Wednesday, December 10, 2008

My Auto Bailout Rant

I have terribly mixed feelings about the condition of the domestic auto industry.

Let's be honest, GM has been burning shareholder value and cash for decades. Even during the few good years they weren't nearly as profitable as they should have been. Internally, the company was a bureaucratic mess and career growth came to those who managed their careers better than the company's assets (check out the list of those at the top today). People with innovative ideas who were willing to stick their necks out found dead-end career paths and better jobs elsewhere.

On the other hand, the managers for the past 20 years were handed a whole host of issues which they were unable or perhaps unwilling to fix (legacy costs, health care, etc. which have been talked about ad nauseum).

When it comes to Washington, I'm also confused by politicians who suddenly find a pent-up desire to watch where our tax dollars are being spent after years of excess and no-strings cash handouts to banks. Similarly, I get a kick out of newly green-minded small-car proponents who have heretofore never proposed any sort of comprehensive energy policy. It's easy to point fingers at "Detroit" for making big SUVs but easy to forget that our federal government has had a policy of keeping oil cheap at the pump (by obfuscating other costs that we all bear). The DOT also passed confused fuel-economy regulations that helped encourage heavier vehicles by excluding trucks from CAFE measurements... and in some cases even rewarded consumers with tax credits for buying the heaviest and thirstiest of their kind.

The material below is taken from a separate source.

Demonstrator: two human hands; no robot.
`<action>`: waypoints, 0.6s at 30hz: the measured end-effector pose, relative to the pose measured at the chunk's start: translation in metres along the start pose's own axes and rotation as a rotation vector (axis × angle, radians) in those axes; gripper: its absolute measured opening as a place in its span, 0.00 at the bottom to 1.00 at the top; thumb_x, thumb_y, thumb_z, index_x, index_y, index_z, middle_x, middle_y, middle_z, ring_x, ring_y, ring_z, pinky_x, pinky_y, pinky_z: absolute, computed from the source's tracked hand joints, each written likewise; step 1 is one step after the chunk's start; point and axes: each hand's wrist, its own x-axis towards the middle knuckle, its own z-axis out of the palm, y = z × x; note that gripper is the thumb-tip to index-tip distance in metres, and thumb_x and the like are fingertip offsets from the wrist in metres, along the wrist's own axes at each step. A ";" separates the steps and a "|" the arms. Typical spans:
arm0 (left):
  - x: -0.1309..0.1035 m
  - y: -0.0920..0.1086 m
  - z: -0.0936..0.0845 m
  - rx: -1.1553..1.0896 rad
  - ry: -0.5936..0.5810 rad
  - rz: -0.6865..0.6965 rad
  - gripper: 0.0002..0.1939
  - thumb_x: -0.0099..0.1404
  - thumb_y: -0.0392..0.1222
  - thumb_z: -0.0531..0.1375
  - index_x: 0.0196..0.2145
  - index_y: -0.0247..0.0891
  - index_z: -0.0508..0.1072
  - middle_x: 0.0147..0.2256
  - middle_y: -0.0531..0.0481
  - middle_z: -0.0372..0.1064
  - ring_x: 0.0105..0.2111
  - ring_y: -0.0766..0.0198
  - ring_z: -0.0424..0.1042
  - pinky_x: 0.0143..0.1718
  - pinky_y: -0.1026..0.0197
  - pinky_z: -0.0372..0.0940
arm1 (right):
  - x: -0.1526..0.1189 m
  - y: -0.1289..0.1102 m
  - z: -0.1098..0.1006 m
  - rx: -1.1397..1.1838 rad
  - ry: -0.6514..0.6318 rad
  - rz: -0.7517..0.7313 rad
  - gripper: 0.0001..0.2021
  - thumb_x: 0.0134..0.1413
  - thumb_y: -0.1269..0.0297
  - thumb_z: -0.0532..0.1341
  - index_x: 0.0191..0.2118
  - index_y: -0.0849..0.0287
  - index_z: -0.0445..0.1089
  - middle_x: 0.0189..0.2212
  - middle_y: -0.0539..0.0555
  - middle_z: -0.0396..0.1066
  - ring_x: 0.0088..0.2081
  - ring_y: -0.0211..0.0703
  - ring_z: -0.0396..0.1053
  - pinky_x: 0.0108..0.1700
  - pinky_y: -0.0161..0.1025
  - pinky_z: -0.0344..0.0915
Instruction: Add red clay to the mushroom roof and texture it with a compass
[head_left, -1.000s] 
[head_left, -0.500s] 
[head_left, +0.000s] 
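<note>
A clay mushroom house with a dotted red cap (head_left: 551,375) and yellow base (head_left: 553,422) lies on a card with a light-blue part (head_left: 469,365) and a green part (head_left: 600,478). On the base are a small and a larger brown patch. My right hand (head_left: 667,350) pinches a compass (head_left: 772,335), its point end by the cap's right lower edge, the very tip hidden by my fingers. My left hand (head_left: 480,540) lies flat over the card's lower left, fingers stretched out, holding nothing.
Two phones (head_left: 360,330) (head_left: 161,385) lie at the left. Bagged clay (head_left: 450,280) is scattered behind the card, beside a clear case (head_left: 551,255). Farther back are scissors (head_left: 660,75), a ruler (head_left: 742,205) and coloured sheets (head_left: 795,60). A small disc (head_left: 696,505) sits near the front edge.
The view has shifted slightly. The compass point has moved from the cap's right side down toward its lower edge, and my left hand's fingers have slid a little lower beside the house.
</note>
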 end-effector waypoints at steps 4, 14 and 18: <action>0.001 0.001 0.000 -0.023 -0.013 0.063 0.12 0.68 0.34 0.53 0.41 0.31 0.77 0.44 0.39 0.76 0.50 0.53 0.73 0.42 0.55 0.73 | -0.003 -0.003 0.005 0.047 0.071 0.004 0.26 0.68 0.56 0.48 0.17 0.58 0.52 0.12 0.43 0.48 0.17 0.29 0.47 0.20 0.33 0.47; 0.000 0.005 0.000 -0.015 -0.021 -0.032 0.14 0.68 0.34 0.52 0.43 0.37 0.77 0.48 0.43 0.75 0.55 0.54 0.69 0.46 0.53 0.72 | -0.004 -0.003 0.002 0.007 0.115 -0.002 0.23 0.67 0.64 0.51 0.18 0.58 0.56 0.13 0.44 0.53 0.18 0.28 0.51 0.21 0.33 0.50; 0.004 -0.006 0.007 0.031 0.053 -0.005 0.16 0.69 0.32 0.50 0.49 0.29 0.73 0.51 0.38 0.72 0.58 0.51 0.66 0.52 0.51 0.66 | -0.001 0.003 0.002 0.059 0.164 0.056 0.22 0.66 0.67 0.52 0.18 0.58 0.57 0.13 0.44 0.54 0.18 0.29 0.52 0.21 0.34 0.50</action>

As for their products, as a car enthusiast who came of driving age in the 1980s and who has never had a desire for an SUV I don't find anything to salivate over from GM, Ford, and certainly not Chrysler. Even niches they should dominate like minivans and family cars have been ceded through decades of complacency and aiming for the middle-ground (US Ford Focus, anyone?). Even new bright spots like the Malibu/Aura are hampered by GM's half-hearted efforts on the first year of 4-cylinder models (lacked the more fuel-efficient 6-speed automatic) and lack of manual transmissions (I know I'm in a small minority, but prefer a stick... part of my upbringing during the heyday of hot-hatches and compact cars). Same goes for the Pontiac G8. I recently spent time working for a charity at a car show and spent a lot of time checking out the various displays. The G8 really stood out as an attractive and interesting car for a very fair price. However, no manual transmission? Pontiac? And I don't need a V8.

Also, while quality appears high the list prices are also. It's simply impossible to justify buying a domestic car without serious discounts due to a lack of perceived long-term value (primarily due to historically terrible depreciation) and "initial quality surveys" aside, there is definitely a feeling that they just won't last as long... justified or not. For example, I spoke with a number of GM dealers who bemoaned sub-standard brakes and oppressive warranty requirements leading to customer satisfaction problems and increased cost (requiring multiple repairs attempts for known problems, for example).

So, yes, while I agree with the idea that we need to maintain a domestic manufacturing capability, I also know that many of the current problems have been around for a long time (particularly at GM about which I have personal experience). I also wonder about bailing out Chrysler when I don't believe Cerberus was ever planning to keep them operating in the first place. Ford may be in better financial shape today but they seriously don't have a single compelling car in their whole U.S. lineup (sans perhaps the Mustang but one niche product can't support the whole company).

I guess my final thought (and I apologize for the length of my rant) is that we should support our domestic manufacturers with loans if only because it's fair. We've given billions to the bankers but they still aren't loaning money. Either these loans need to come from our tax dollars or from banks as a condition of the next round of TARP. Additionally, a failure of GM will likely bring down the rest of the industry and I think it's simply a more efficient use of our tax dollars to keep them running than it is to absorb the cost and further destruction of our economy by the addition of hundreds of thousands of additional unemployed citizens. I also think about the supplier base and dealers, many of whom do make a profit and employ many people... perhaps GM and Ford's losses have simply been a subsidy for them?